To our best knowledge, this is the first study providing a direct comparison of TL and mortality-related DNA methylation changes. Aging is a complex, dynamic and multifaceted process that is related to increased all-cause mortality via gradual accumulation of various molecular and cellular damages [Citation25,Citation26]. The identified linkages between the MS and TL in our study might partly indicate the epigenetic mechanisms underlying the association between accelerated aging and TL. As previously reported, tobacco smoking is one of the strongest factors that account for aging by accelerating the shortening of telomeres [Citation27,Citation28]. A recent systematic review and meta-analysis based on 84 studies even showed that TL was shorter among ever smokers compared to never smokers [summary standard mean difference: −0.11 (95% CI: −0.16 to −0.07)] [Citation29]. Among the 10 CpG sites that were used to build the MS, four loci are smoking-related CpG sites, including cg01612140 (6q14.1), cg05575921 (AHRR), cg06126421 (6p21.33) and cg19572487 (RARA) [Citation19]. More intriguingly, their combination with another six mortality-related CpG sites manifested a clearer dose-response relationship with the TL at baseline and was highly associated with all-cause mortality. Subgroup analyses by smoking status showed consistent associations of the MS with both TL and mortality among both never and ever smokers, which suggests that the MS reflects more than the smoking-related mortality risks. As TL was associated with the MS but not with mortality, the associations of MS with TL and mortality might reflect different mechanisms whose elucidation should be aimed for in further research.

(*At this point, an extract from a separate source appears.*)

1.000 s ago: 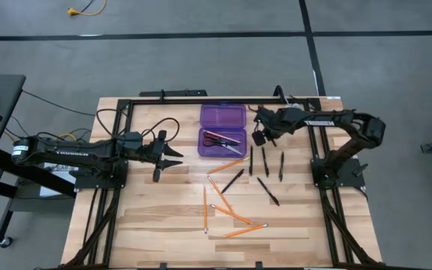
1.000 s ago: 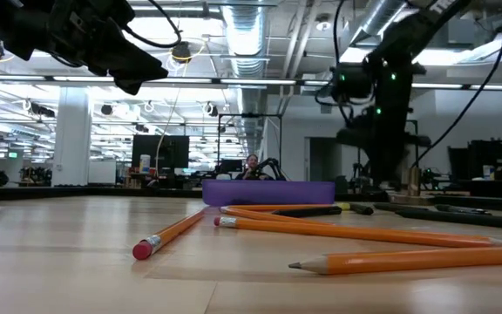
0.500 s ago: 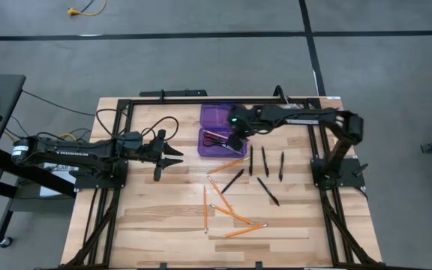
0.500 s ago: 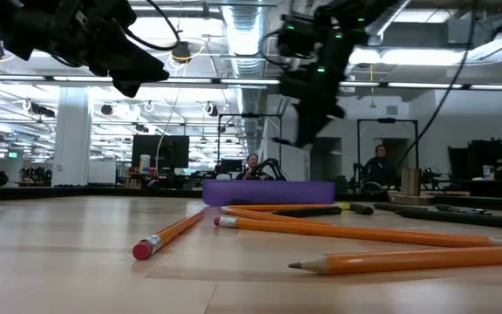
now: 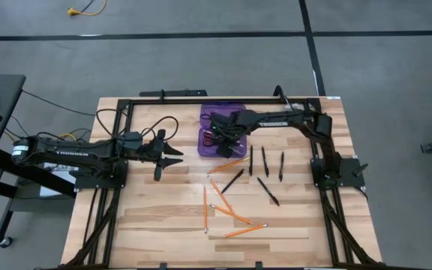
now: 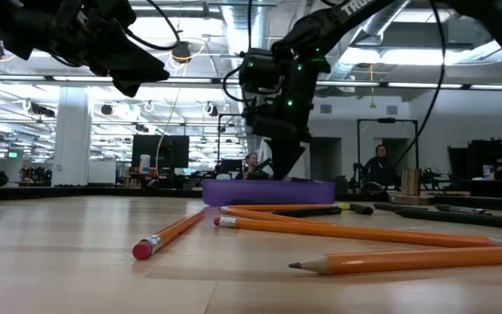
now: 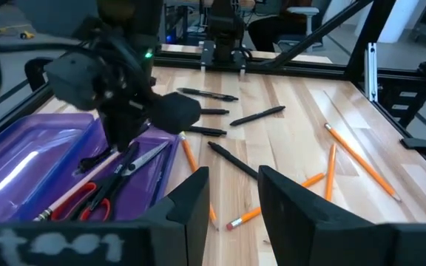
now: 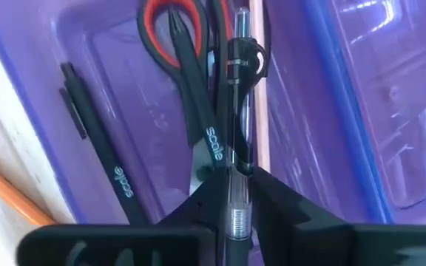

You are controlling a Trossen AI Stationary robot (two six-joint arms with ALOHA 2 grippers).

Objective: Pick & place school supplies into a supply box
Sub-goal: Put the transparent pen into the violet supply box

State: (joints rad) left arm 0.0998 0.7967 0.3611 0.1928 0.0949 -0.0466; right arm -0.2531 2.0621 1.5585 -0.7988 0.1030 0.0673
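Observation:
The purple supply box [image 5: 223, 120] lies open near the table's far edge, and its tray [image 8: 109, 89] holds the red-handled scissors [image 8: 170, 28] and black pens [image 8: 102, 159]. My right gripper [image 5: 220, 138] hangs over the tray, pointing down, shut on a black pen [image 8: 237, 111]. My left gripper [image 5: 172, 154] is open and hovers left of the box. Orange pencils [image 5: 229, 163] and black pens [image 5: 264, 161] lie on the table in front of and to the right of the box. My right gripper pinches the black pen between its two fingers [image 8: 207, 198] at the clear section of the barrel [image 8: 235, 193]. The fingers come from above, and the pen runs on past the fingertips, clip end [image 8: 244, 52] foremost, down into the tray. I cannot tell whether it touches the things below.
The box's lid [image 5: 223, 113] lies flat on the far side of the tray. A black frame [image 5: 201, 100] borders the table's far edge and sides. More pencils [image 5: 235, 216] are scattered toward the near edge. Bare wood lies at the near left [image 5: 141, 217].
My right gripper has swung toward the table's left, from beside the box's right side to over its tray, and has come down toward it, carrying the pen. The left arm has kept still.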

A key question is to what extent and in which direction the cross-sectional association between TL and the MS observed in this analysis, as well as the association between the MS and mortality, are causal. A possible approach to explore this causality is Mendelian randomization (MR) by using selected genetic traits (i.e. SNP) as instrumental variables (IVs). This method enables us to examine causal relationships in observational studies and is less vulnerable to confounding and reverse causation than ‘classical’ observational studies. Although genetic variants associated with TL have been identified [Citation30], the proximal genetic variants that are related to DNA methylation changes, termed as the methylation quantitative trait loci (mQTLs), have not been fully disclosed with respect to the 10 mortality-related loci yet. Only the mQTLs for three smoking-related CpG sites out of the 10 loci have been identified within the window of ± 50 kb from each site [Citation31]. More mQTLs for other mortality-related CpG sites along with other identified SNPs are required for the purpose of performing comprehensive MR analyses to clarify the causal association between both indicators as IVs and the nature of the association between the MS and risk of death from any causes.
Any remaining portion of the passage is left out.